+α
佐古間
1.宿屋にて
鏡に映った男は無感情にこちらを見返していた。
真っ白い髪は足首に届くほど長く、低い椅子に座っている今は無造作に床に散らばっている。首の後ろで固く一つに結んでいるため、長いけれど鬱陶しくはなかった。
血のように赤い瞳は仄かに暗い色をしている。見る人が見れば畏怖を覚えるような、無機質な色だ。幼い頃からこの色が嫌いだった。
髪の根本のあたりに、研いだばかりのナイフを当てた。く、と引っ張られて、少しばかり頭皮が痛い。鏡の中の白色が僅かにくすんだ気がした。
(いち、に、)
さん、と、心中で数を取って息を呑む。勢いのままにナイフを引いた。
ざくり、と。
切れ味の良いナイフは難なく髪を切り落としたようだった。すっと頭が軽くなり、鏡の向こうの顔が揺れる。髪を掴んだ手の中が、ぐ、と重量を増した気がして。
(……このくらいでいいだろう、きっと)
固く縛ったおかげで、腰ほどまであった髪はただの白糸のようにまとまっている。絡まぬように、ゆるい力で折りたたんだ。畳んだ真ん中でもう一度紐を結べば、ぱっと見ただけでは髪とは思えぬだろう。
もう一度、鏡の中を覗き込む。
映り込んだ男は見慣れた顔で、見慣れた長さの髪の毛で、けれど切りっぱなしの毛先は随分とみっともない。この顔で、この長さで、赤い瞳のままで、白いままの髪を見るのは久しぶりの事だった。
――うさぎちゃん
耳の奥で幼い声が揶揄うようにそう呼んだ。忌々しい記憶に首を振る。ばらばらの毛先が首筋に当たってくすぐったかった。

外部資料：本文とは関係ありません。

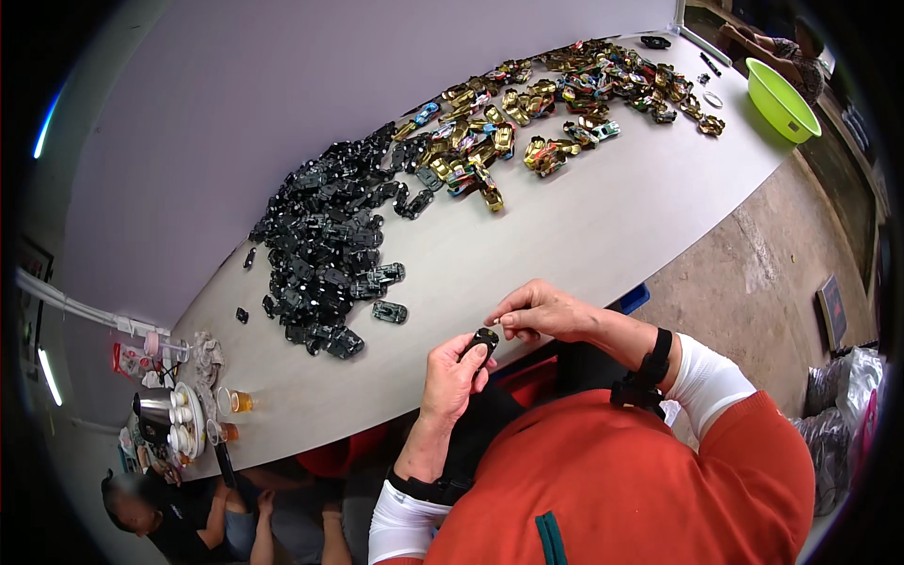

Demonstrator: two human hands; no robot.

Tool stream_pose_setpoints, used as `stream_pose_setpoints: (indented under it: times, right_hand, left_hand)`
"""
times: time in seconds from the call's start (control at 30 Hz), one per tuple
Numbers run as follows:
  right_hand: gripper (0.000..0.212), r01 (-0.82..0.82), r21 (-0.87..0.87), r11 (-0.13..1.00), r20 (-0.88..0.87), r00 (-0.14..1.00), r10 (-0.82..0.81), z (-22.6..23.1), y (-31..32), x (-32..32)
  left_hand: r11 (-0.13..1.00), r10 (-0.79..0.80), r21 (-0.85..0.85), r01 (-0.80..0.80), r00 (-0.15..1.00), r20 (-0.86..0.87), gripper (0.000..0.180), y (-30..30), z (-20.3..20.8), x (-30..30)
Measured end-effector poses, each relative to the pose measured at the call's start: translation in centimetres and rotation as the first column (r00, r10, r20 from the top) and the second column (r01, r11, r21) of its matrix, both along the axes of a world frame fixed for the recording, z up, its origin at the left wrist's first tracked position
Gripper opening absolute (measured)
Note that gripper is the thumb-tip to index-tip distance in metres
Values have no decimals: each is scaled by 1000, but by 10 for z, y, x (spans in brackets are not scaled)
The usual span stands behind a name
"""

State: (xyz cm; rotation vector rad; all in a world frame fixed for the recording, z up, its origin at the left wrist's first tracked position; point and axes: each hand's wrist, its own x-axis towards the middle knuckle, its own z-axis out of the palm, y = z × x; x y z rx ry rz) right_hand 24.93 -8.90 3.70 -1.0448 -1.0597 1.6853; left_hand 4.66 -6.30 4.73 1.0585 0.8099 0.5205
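Glossy black plastic toy car [484, 341], matt smooth pale table [584, 235]

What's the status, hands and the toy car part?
Left hand grips small black car part. Right hand pinches at its top end. Black car pile on table, apart; nothing between.

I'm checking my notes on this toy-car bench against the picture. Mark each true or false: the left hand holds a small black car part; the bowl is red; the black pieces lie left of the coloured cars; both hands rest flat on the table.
1. The left hand holds a small black car part: true.
2. The bowl is red: false, it is lime green.
3. The black pieces lie left of the coloured cars: true.
4. Both hands rest flat on the table: false; the right hand and the left are raised at its near edge.
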Motion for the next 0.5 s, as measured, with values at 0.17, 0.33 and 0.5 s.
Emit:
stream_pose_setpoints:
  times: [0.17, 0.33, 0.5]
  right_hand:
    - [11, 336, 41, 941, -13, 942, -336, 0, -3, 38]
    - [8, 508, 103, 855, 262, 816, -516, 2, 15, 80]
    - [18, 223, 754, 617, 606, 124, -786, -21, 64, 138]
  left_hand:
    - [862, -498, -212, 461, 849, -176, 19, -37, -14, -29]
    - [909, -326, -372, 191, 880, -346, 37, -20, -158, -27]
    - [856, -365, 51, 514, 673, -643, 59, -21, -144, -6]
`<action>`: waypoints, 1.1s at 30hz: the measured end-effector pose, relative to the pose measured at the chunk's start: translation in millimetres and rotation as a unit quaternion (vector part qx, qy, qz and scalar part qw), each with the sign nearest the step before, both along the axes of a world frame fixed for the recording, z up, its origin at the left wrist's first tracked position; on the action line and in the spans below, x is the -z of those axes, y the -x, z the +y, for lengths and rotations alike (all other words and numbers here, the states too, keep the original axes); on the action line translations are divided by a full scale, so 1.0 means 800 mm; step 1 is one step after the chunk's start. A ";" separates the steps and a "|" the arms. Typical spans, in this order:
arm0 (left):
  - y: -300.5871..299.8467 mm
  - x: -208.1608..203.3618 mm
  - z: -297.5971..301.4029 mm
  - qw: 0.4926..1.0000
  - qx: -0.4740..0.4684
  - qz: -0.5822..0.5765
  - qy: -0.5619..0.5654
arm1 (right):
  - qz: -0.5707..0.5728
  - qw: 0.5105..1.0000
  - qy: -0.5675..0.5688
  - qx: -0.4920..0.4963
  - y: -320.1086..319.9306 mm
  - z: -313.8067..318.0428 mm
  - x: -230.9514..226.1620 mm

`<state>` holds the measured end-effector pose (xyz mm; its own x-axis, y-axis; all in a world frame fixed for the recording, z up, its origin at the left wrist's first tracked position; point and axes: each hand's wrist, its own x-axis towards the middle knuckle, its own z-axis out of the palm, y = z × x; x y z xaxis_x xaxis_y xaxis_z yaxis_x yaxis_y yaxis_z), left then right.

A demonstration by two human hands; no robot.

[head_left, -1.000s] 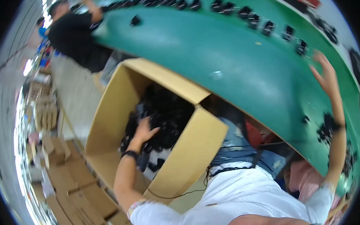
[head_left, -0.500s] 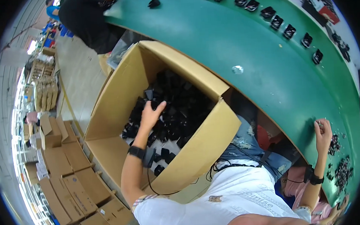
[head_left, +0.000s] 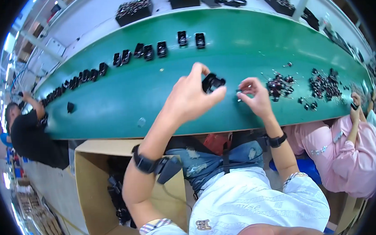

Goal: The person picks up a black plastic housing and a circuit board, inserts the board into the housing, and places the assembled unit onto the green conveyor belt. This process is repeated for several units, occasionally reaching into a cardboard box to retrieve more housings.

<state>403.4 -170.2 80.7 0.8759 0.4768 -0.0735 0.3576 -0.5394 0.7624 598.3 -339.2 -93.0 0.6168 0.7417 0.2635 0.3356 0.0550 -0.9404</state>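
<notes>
Above the green table (head_left: 235,47), my left hand (head_left: 189,96) grips a black plastic housing (head_left: 212,82) between thumb and fingers. Just to its right, my right hand (head_left: 257,99) is closed in a pinch on a small part (head_left: 239,95), dark with a light bit; its exact kind is too small to make out. The two hands are close but apart. Beyond my right hand lies a pile of small dark parts with thin leads (head_left: 280,86). A row of similar black housings (head_left: 148,52) runs along the table's far side toward the left.
An open cardboard box (head_left: 89,178) holding black pieces (head_left: 117,195) stands below my left arm. Another pile of small parts (head_left: 324,85) lies farther right. A co-worker in pink (head_left: 347,156) sits at right, a person in black (head_left: 33,134) at left. Black bins (head_left: 133,13) line the back shelf.
My left hand has come out of the cardboard box and up over the table, now with a black housing. My right hand has moved near it. The view has turned toward the table.
</notes>
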 end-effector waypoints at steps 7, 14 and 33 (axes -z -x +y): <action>-0.067 0.164 -0.019 0.990 -0.094 -0.109 -0.007 | -0.117 0.988 0.094 0.021 0.001 -0.021 -0.004; -0.021 0.222 -0.080 0.937 -0.204 -0.224 0.176 | -0.222 0.973 0.066 0.003 -0.019 -0.026 0.000; -0.017 0.247 -0.079 0.854 -0.173 -0.349 0.343 | 0.302 0.946 -0.067 -0.093 -0.028 -0.019 -0.023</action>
<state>417.3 -233.5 -117.2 0.6356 0.7709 0.0425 -0.2662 0.1672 0.9493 620.4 -354.3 -75.0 0.5475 0.8368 0.0040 -0.2889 0.1934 -0.9376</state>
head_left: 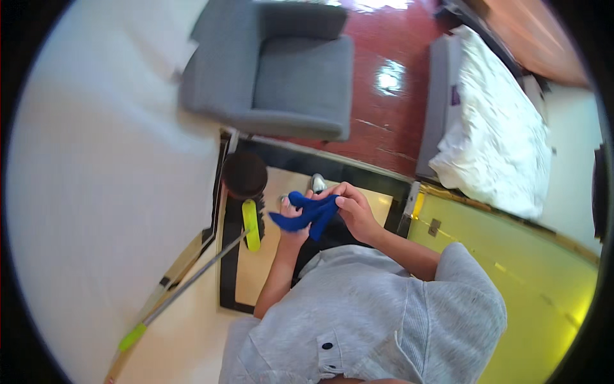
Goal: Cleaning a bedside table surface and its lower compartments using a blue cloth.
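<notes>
A crumpled blue cloth (307, 214) is held between my two hands in front of my body, its loose ends hanging to the left and downward. The thumb and fingers of my right hand (355, 210) pinch its right side. Behind the cloth's left part, my left hand (295, 232) supports it, with the cloth lying across the palm; the fabric hides most of those fingers. Below the hands, the tip of a shoe (318, 184) shows on the floor.
At left, a broom with a yellow-green head (251, 224) and a grey handle (192, 280) leans near a dark round bin or stool (245, 175). Ahead stands a grey armchair (300, 77) on a red floor (384, 121). A bed with white bedding (499, 128) and a yellow-green door (505, 275) are right.
</notes>
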The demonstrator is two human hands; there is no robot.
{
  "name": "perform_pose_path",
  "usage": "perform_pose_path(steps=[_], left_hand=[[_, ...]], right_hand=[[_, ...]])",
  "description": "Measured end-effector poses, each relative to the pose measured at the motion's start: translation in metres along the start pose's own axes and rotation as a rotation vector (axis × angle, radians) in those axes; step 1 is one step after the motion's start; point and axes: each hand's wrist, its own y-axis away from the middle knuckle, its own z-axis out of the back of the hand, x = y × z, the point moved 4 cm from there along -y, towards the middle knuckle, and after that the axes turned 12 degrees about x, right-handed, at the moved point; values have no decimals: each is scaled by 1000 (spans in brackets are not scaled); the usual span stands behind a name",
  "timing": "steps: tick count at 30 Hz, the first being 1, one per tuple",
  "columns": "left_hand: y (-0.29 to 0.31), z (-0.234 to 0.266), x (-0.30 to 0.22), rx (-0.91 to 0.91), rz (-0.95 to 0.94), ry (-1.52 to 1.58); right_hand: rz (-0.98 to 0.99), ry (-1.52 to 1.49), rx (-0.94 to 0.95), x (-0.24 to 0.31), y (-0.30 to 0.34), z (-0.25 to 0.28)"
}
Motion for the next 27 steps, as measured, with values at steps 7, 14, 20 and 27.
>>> perform_pose_path(steps=[7, 14, 20, 27], left_hand=[[-55, -215, -45, 156, 369, 350], [-105, -352, -18, 286, -261, -1123], [-119, -508, -25, 635, -719, -1814], [-250, -486, -18, 355, -234, -1310]], right_hand=[[227, -458, -625, 40, 81, 79], [44, -897, -363, 76, 109, 155], [378, -1081, -80, 195, 122, 225], [608, -964, -71, 305, 103, 338]])
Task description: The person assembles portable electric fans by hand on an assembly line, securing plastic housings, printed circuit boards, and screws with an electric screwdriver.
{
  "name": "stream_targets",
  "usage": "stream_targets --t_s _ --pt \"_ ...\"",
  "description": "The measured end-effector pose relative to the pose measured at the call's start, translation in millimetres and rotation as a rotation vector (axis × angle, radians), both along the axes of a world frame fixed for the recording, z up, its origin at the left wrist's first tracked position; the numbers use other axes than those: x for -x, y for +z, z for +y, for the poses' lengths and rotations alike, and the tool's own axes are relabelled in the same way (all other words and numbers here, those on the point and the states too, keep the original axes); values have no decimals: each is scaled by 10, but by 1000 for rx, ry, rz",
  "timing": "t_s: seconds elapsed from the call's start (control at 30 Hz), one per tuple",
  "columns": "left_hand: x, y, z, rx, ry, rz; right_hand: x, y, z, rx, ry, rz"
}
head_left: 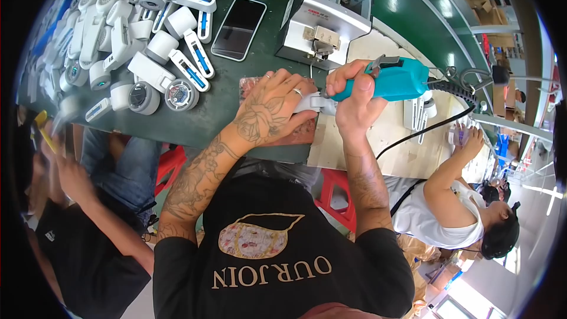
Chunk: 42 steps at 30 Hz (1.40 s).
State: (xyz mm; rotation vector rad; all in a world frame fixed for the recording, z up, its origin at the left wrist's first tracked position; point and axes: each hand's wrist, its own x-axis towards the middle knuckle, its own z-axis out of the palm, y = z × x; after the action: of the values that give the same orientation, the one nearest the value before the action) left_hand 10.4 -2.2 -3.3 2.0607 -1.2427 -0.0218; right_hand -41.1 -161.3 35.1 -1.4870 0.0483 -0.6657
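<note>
My right hand [358,99] is wrapped round a teal electric screwdriver [401,79], which lies nearly level with its bit end pointing left. A black cable runs from its back end. Flat over a reddish mat [295,136], my left hand [269,109] is closed on a white plastic part [308,104], apparently a handheld fan body. Most of that part is hidden under the fingers. The screwdriver's front end is at the part's right end; whether the bit touches it cannot be seen.
Several white fan bodies and heads [127,38] are heaped at the left. A smartphone [239,28] lies beside them. Behind my hands stands a grey screw feeder [326,15]. More white parts [418,112] lie at the right. Co-workers sit on both sides.
</note>
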Motion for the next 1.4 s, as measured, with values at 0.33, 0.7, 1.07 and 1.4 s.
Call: stream_targets --t_s 0.33,0.7,1.07,1.4 --pt "5 8 -1 -34 -16 -48 -30 27 18 -47 -19 29" --pt "-14 46 134 -4 -11 -46 -582 153 -60 84 -31 -200" --pt "-14 27 130 10 4 -55 -374 192 38 -52 -52 19" --pt "28 29 114 2 16 -93 257 188 71 -92 45 25"
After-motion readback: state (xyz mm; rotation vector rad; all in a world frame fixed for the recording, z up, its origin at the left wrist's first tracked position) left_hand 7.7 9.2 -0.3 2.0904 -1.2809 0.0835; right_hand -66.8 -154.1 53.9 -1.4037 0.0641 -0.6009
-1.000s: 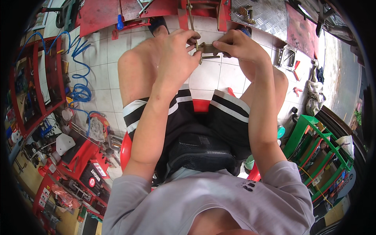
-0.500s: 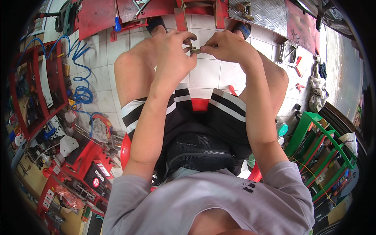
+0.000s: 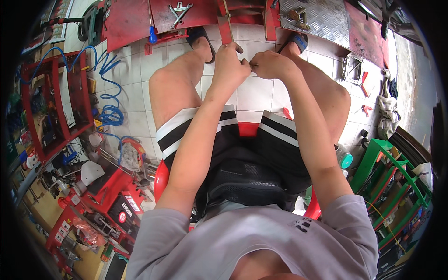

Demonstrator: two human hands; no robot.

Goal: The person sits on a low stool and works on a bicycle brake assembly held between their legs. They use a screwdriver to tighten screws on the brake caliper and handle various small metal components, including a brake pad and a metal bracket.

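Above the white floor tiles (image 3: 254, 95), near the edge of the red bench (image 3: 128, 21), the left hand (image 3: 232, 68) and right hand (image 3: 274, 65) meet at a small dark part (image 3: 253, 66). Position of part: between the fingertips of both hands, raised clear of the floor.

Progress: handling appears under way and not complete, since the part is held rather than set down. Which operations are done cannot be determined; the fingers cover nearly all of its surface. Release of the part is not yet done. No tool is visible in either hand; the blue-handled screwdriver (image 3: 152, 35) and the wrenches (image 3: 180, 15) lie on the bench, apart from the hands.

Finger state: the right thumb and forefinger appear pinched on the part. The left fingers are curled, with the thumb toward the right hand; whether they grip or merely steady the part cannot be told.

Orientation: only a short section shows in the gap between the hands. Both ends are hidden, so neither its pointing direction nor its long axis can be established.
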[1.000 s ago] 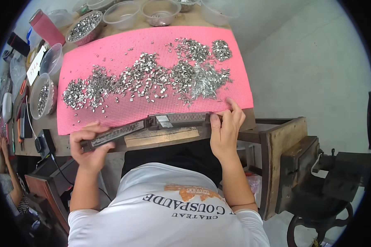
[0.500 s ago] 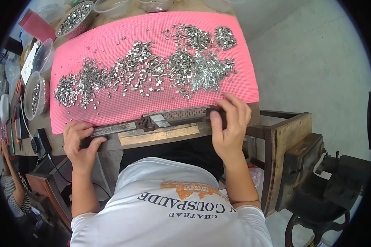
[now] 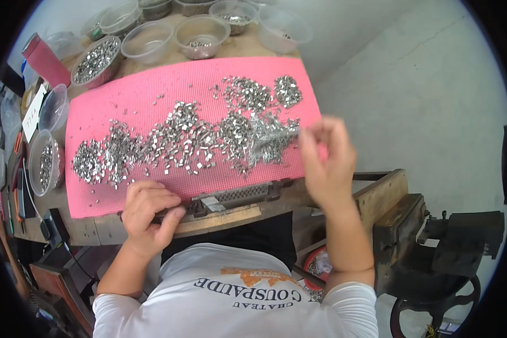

ナイフを置いて鋏を取る。髪の長さをそろえながら、すぐにムズムズと伸びそうな毛先をそっと魔力でコーティングしていく。少しずつ、少しずつ、濃い茶色に変わるよう、変色の魔法を混ぜながら。
やがて鏡の中の男の真っ白な毛先から、茶色がどんどん浸食していく。数度、瞬きする頃には、赤い瞳だけが鮮烈な、茶髪の男がそこにいた。